Kyonggi University (KGU; ) is an accredited, private higher education institution, established in 1947. KGU has over 17,000 students in majors in undergraduate and graduate programs on two campuses. The main campus is in Suwon, located 30 miles from the capital Seoul. The Seoul campus is located in Seodaemun District.

KGU has 11 colleges containing 63 programs of study and 12 graduate schools offering majors.
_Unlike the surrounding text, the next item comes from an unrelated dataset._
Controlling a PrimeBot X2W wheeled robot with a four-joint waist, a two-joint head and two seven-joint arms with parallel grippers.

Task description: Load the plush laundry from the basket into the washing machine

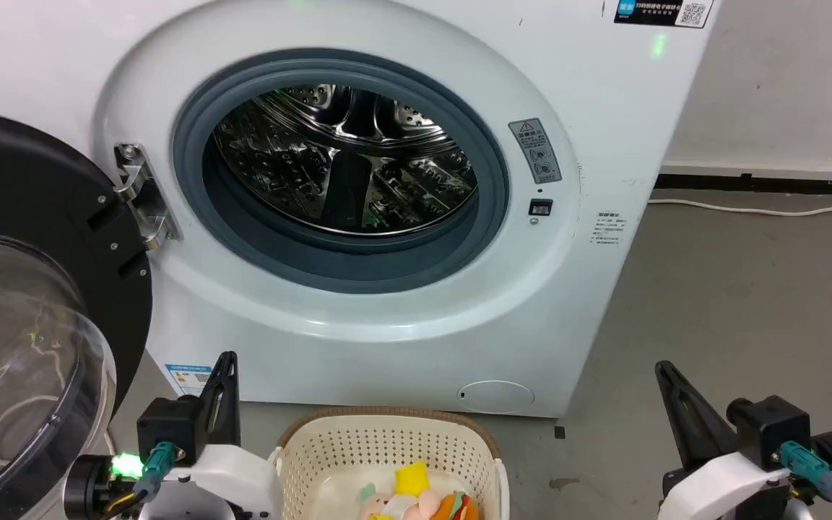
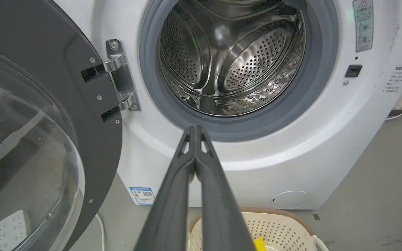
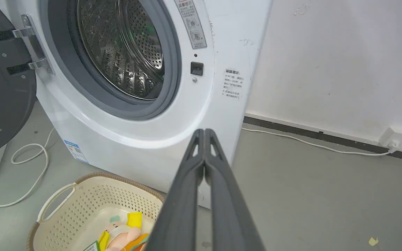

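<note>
Inside the basket lies the plush laundry.

You get the basket only in part: the head view's bottom edge cuts off its near half, and with it the lower part of the plush inside. In the left wrist view the left gripper covers much of the basket with its fingers. In the right wrist view the right gripper hides the basket's right side and most of the burger. The door runs off the left edge. The labels on the washer are too small for you to read. The near floor of the drum lies behind the gasket.
</note>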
The strength in KGU's academic programs and research lies in Tourism, Hospitality, Arts and Design, Business, International Studies, Environmental Engineering, and Architectural Engineering. KGU teaches some courses in English.

KGU has established a sister-university relationship with 152 universities in 31 countries. KGU has a Korean language program. Over 650 international students study at KGU.

Currently, the president is Kim In-kyu.

Symbols 
If there is an unlimited possibilities and low power of the sea, it can be said that the activity stage of the students of Gyeonggi University is going to be the world.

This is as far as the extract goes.